Here are a few other useful dry-python features that I'm most proud of.





from returns.curry import curry, partial
 
def example(a: int, b: str) -> float:
    ...
 
reveal_type(partial(example, 1))
# note: Revealed type is 'def (b: builtins.str) -> builtins.float'
 
reveal_type(curry(example))
# note: Revealed type is 'Overload(def (a: builtins.int) -> def (b: builtins.str) -> builtins.float, def (a: builtins.int, b: builtins.str) -> builtins.float)'


This allows you to use @curry, for example, like this:



@curry
def example(a: int, b: str) -> float:
    return float(a + len(b))
 
assert example(1, 'abc') == 4.0
assert example(1)('abc') == 4.0




Using a custom mypy plugin, you can build functional pipelines that return types.



from returns.pipeline import flow
assert flow(
    [1, 2, 3],
    lambda collection: max(collection),
    lambda max_number: -max_number,
) == -3


Usually in typed code it is very inconvenient to work with lambdas, because their arguments are always of type Any. The inference mypysolves this problem.



With its help, we now know what lambda collection: max(collection)type Callable[[List[int]], int], but lambda max_number: -max_numbersimple Callable[[int], int]. In flowcan pass any number of arguments, and they will work fine. All thanks to the plugin.

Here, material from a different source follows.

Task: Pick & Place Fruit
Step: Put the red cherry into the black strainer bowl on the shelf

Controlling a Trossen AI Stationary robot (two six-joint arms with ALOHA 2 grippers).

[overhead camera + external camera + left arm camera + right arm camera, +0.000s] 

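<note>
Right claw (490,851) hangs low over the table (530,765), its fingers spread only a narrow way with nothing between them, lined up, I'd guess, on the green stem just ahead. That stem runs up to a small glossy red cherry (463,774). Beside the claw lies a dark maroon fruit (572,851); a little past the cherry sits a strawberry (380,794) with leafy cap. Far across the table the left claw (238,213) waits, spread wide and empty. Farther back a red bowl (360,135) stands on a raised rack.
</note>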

The abstraction over FutureResult, which we talked about earlier, can be used to explicitly pass dependencies to asynchronous programs in a functional style.



Plans for the future



Before we finally release version 1.0, we have to solve several important tasks:



  • Implement Higher Kinded Types or their emulation ( issue ).
  • Add proper type-classes to implement the required abstractions ( issue ).
  • Maybe try a compiler mypyc, which will potentially allow typed annotated Python programs to be compiled into a binary. Then the c code dry-python/returnswill work several times faster ( issue ).
  • Explore new ways to write functional code in Python, such as "do-notation" .


conclusions



Any problem can be solved with composition and abstraction. In this article, we looked at how to solve the function colors problem and write simple, readable, and flexible code that works. And do type checking.



Try dry-python / returns and join the Russian Python Week : at the conference, dry-python core developer Pablo Aguilar will hold a workshop on using dry-python to write business logic.